A noite em que a música eletrónica chegou à catedral de Reims

Foi a 13 de dezembro de 1974 e a controvérsia estalou depois do concerto, com o Vaticano a proibir novos eventos do género logo a seguir. Uma edição especial no formato de álbum duplo lançada durante o Record Store Day permite recordar essa noite. Texto: Nuno Galopim

Podia ter sido a história de uma música nova em busca de um “novo” espaço (antigo) para se apresentar… Mas a passagem dos Tangerine Dream, em 1974, pela cidade francesa de Reims acabaria por ter mais vastas ressonâncias. O grupo, formado em Berlim em finais dos anos 60, o grupo tinha conquistado recentemente maiores atenções entre o Reino Unido e a França e assinado, inclusivamente, um acordo discográfico com a (recentemente fundada) Virgin Records. A pulsão experimentar dos seus primeiros discos começava a abrir caminhos para outras visões (não menos) exploratórias, mas com um rumo cada vez mais definido. Um rumo que, de certa forma, ganha forma em “Phaedra”, o álbum que em inícios de 1974 assinalou a primeira edição dos Tangerine Dream pela nova etiqueta e cativou mais atenções ainda sobre uma nova música eletrónica que ali fixara um episódio histórico.

         Se em “Phaedra” a estruturação das ideias surgia claramente mais arrumada, ao vivo os Tangerine Dream optavam ainda pela improvisação e, como descreve o texto que lemos no booklet que acompanha “Live in Reims Cathedral – December 13th, 1974”, os concertos eram então ou tiros certeiros ou ao lado… A catedral de Reims surge no calendário do grupo a 13 de dezembro de 1974, numa noite partilhada com Nico.
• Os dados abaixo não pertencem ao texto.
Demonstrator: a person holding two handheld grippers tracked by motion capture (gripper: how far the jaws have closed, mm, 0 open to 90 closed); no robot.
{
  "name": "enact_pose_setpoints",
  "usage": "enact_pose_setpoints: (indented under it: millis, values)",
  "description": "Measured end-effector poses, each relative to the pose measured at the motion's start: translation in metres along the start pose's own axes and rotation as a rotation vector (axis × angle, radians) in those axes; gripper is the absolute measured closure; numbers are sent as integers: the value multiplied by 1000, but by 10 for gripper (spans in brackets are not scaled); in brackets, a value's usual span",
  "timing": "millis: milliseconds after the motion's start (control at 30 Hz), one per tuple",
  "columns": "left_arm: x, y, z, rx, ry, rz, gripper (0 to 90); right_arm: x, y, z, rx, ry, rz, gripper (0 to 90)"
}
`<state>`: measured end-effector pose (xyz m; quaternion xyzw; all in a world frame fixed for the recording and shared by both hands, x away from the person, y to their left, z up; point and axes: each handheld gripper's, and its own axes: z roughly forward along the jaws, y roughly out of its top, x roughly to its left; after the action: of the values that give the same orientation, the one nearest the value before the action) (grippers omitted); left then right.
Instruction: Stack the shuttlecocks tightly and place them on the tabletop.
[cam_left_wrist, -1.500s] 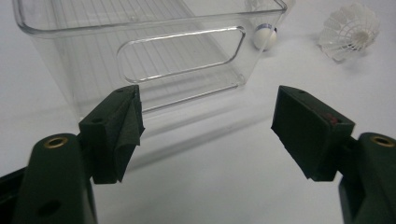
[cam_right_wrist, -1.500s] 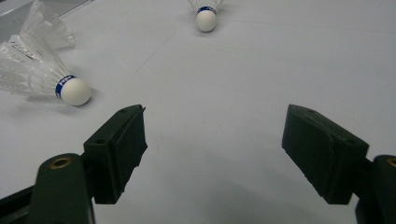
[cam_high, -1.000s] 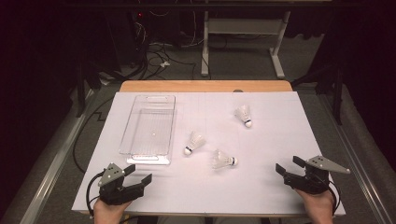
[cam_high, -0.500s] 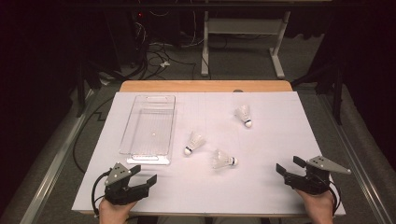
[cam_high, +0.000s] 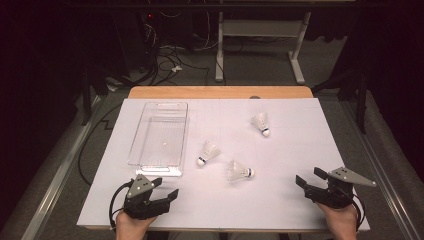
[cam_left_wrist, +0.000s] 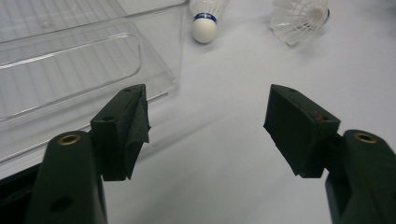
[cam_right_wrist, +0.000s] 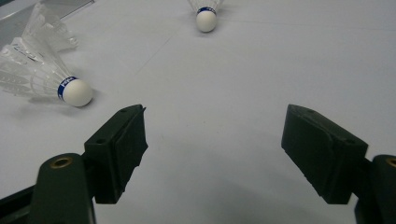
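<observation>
Three shuttlecocks lie on the white table (cam_high: 300, 200): one (cam_high: 207, 152) just right of the clear tray (cam_high: 159, 131), one (cam_high: 239, 170) nearer the person, and one (cam_high: 261, 123) farther back, well apart from the others. The left gripper (cam_high: 162, 197) sits just in front of the tray; its jaws have just been closing a little, yet stand wide apart with nothing between them. The right gripper (cam_high: 306, 179) rests near the right edge, its jaws apart and empty.

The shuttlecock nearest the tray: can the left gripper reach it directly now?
Probably yes. The left gripper is open, and bare table lies between it and that shuttlecock; the clear tray stays off to one side.
</observation>
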<state>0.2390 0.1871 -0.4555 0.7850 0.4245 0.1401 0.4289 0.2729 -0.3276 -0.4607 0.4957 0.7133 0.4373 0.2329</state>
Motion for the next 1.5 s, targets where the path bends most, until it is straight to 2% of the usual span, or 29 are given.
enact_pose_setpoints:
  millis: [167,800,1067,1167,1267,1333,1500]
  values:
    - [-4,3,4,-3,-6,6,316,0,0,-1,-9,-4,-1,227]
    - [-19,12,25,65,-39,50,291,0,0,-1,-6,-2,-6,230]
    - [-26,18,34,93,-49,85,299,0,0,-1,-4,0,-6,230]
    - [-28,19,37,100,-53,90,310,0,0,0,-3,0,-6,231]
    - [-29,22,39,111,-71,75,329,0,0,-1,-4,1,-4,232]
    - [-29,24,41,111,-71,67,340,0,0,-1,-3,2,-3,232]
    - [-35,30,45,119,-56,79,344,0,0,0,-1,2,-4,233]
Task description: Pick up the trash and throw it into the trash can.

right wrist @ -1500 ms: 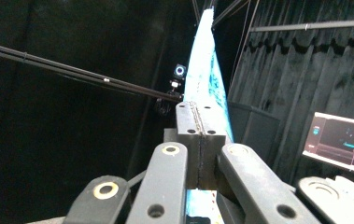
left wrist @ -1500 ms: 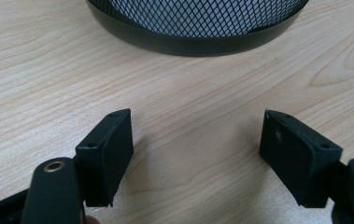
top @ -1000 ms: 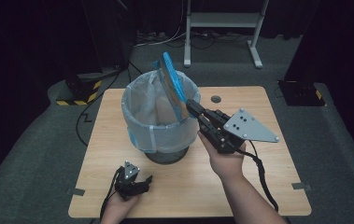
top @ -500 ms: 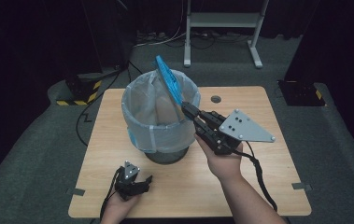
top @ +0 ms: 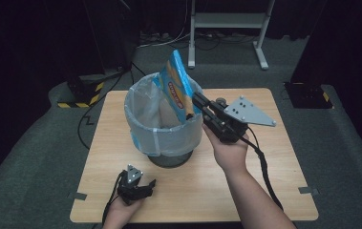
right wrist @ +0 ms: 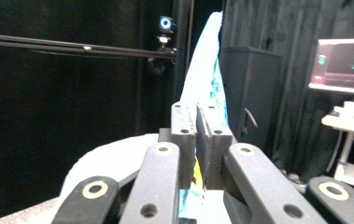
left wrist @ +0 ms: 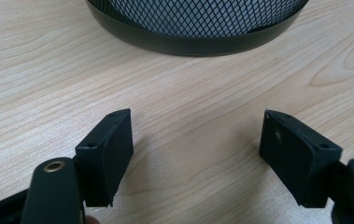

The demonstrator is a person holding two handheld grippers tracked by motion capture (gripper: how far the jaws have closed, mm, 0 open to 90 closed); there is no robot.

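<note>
A blue and yellow snack packet (top: pixel 178 88) stands steeply on edge over the far right rim of a mesh waste bin (top: pixel 164 129) lined with a pale bag. Its lower end dips inside the bin. My right gripper (top: pixel 196 99) reaches in from the right with its pads pinching the packet's lower edge; the jaws have just been opening a little, with the packet still between them. In the right gripper view the jaws (right wrist: pixel 196 112) stand nearly together on the packet (right wrist: pixel 205 70). My left gripper (top: pixel 145 186) rests open on the table, jaws (left wrist: pixel 195 135) wide apart before the bin's base (left wrist: pixel 188 37).
The wooden table (top: pixel 274 157) has bare room right of and in front of the bin. A cable trails from the right gripper toward the near edge. A metal stand and dark equipment sit on the floor beyond the table.
The right hand has shifted a little right and away from the person. The packet now stands steeper, with its lower end deeper in the bin. The left gripper has not moved.
</note>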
As naves estavam apinhadas de gente (fala-se em 6 mil pessoas, ou seja, o dobro do que seria a lotação). E numa zona lateral um contingente de 500 jornalistas (um número invulgar para a cobertura de um concerto naqueles tempos) preparava-se para retratar um instante que parecia fadado a fazer história. Afinal era a primeira vez que um concerto com estas características decorria no interior de uma catedral.

         Os Tangerine Dream abriram a noite com um primeiro set, essencialmente atmosférico, de cerca de 45 minutos. E, depois da atuação de Nico, regressaram para um segundo ‘set’ de 35 minutos, no qual a presença de sugestões de uma pulsão rítmica afloram mais evidentes. Um sintetizador VCS 3, dois Mellotron, um órgão Elka, um Moog ou um Fender-Rhodes estavam instalados sob alcatifas, acolhendo os três protagonistas: Edgar Froese, Christopher Franke e Peter Bauman. Um ponto de luz em frente ao Moog de Franke e alguns focos apontados à estrutura da catedral garantiram uma iluminação que dispensou o aparato de jogos de luz para permitir antes focar o protagonismo na música. E a verdade é que os milhares que enchiam a catedral não arredaram pé. Mas entre os comportamentos de quem assistia – e basta conhecer as rotinas de grandes concertos para imaginar as informalidades – o escândalo rebentou. Um jornalista do NME contou que, entre a cidade, havia quem defendesse que era necessário purificar o edifício onde em tempos foram coroados os reis de França, já que elementos do público tinham fumado erva e deixado lixo por todo o lado. Mas um padre de Reims reconheceu, no mesmo texto, que seis mil jovens se tinham ali mantido atentos durante três horas, numa noite fria, ouvindo a música e que poderiam na verdade ter causado estragos maiores, o que não aconteceu… Mesmo assim o Vaticano acabaria por proibir a realização de novos eventos do género em catedrais.

         Edição especial lançada por ocasião do Record Store Day, “Live in Reims Cathedral – December 13th, 1974” junta os dois ‘sets’ apresentados pelos Tangerine Dream nessa noite, cada qual ocupando as duas faces de um LP (que se apresentam em formato de picture disc, com imagens de vitrais da catedral). Se por um lado os dois LP desta edição única nos revelam a música ali apresentada naquela noite, os recortes de imprensa e o texto que encontramos no booklet acrescenta, juntamente com as fotos, a narrativa e o contexto.

“Live in Reims Cathedral – December 13th, 1974”, dos Tangerine Dream, está disponível numa edição em 2LP da Cherry Red.